Have some cool pictures of the Opossum Drop but haven't figured out how to load them on the computer yet. New camera rocks! I take it with me everywhere. I need a hand protector case though, it is getting a little knocked around in the old purse. I am sure it will stay home more once I go to school. (four days left...)

I am still free for the next couple of days. Hurray...more movies...

Tuesday, January 01, 2008

Happy New Year!

Today is a day of rest, joy and challenge.

John and I went to Opossum Drop last night to ring in the New Year. It is in Clay's Corner, NC. It is just over the line past Hiwassee. There were gospel songs sung, prayers led by Dolly Parton and a video of patriotism with inspiring words from our current Preznit and past Preznits. Oh yeah, and they dropped a rodent at midnight.

We didn't get home until one thirty and I didn't get to sleep until about two-fifteen. So today was a sleepy day. I didn't get up until ten thirty and didn' get going until eleven fifteen. I ate my non-sugar, no white flour breakfast at lunch time. So funny. One of my girlfriends was shocked and laughing at me. But, hey, I am on break!

I am excited about our plans today to go and eat sourcraut and potatoes with our friends who are originally from Pennsylvania. They say that is their traditional New Year feast. Strangely, both are on my can eat list. They also don't make sweet tea because they are Yankees, so I don't have to be tempted. I look forward to the fellowship and food.

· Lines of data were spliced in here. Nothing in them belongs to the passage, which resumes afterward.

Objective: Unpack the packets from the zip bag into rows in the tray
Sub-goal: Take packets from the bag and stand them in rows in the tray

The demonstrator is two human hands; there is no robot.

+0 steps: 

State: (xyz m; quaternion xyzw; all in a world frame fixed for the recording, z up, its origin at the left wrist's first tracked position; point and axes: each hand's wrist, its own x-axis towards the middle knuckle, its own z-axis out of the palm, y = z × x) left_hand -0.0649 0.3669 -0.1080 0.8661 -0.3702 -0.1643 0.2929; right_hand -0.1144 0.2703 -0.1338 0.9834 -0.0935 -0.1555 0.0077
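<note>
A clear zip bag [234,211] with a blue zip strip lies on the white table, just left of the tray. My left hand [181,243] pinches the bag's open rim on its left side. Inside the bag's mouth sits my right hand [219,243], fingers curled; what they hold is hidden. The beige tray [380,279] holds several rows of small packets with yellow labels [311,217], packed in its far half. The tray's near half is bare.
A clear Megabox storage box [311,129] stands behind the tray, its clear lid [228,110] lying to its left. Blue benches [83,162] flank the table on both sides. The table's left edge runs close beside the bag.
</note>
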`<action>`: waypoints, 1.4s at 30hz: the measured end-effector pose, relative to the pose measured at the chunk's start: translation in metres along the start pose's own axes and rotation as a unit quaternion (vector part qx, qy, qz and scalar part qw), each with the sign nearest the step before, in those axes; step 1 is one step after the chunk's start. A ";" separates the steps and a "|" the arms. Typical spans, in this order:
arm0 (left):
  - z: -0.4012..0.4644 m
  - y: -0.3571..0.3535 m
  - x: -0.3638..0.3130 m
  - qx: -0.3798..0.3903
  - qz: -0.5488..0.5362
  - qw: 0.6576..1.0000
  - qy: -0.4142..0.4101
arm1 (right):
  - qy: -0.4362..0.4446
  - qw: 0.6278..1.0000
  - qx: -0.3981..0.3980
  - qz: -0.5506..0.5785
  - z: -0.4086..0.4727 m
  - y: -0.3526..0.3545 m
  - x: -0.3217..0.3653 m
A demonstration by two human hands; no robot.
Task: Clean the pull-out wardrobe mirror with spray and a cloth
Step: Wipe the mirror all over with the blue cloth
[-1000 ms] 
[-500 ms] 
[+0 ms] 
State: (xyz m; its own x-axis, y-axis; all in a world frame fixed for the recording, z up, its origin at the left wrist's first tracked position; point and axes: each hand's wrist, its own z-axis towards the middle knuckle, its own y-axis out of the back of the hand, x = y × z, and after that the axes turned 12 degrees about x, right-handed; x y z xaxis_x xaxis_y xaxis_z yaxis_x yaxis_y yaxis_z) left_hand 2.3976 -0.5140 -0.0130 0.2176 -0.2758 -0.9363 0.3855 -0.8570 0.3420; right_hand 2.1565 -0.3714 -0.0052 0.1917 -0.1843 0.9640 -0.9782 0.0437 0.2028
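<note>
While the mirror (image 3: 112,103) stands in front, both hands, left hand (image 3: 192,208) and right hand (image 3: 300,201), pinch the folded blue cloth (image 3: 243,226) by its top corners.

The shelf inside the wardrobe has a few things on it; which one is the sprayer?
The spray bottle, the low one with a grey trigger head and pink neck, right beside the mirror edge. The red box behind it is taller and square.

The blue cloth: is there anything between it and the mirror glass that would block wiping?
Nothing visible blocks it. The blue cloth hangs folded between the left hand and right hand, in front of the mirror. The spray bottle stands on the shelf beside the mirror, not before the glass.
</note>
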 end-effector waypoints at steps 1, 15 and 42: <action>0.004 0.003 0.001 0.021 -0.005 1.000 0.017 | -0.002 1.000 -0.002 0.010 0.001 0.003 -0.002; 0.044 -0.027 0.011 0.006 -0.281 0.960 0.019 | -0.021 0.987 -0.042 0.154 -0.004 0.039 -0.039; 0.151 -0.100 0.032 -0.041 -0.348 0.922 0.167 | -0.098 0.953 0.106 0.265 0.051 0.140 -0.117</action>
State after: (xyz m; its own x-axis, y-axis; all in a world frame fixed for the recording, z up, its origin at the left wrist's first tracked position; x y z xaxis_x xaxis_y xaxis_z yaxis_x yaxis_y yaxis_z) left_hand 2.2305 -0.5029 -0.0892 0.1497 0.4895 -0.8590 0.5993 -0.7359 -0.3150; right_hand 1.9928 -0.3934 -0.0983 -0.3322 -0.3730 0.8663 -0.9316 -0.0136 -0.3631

My brother has a tendency to make "resolutions" for the New Year. I had someone ask me if I made them and my answer was that my brother did. I know I want to lose about 35lbs. Maybe 40 if I can. I know that I want to maintain my 3.8 GPA (or better). I know that I want to go somewhere I haven't been... I am ready to grow through prayer instead of through pain. That's gotta happen at some point right? I am kinda tired of the being in pain to motivate me change. I would much rather just pray about things and change. No pain necessary. I know that I want to attain some physical/emotional peace. The chaos that I yearned for, I am no longer interested. I am ready to have one of those lives where people say so are you still doing...and for me to answer yes. So are these resolutions? I don't know. I know that they are things that I want.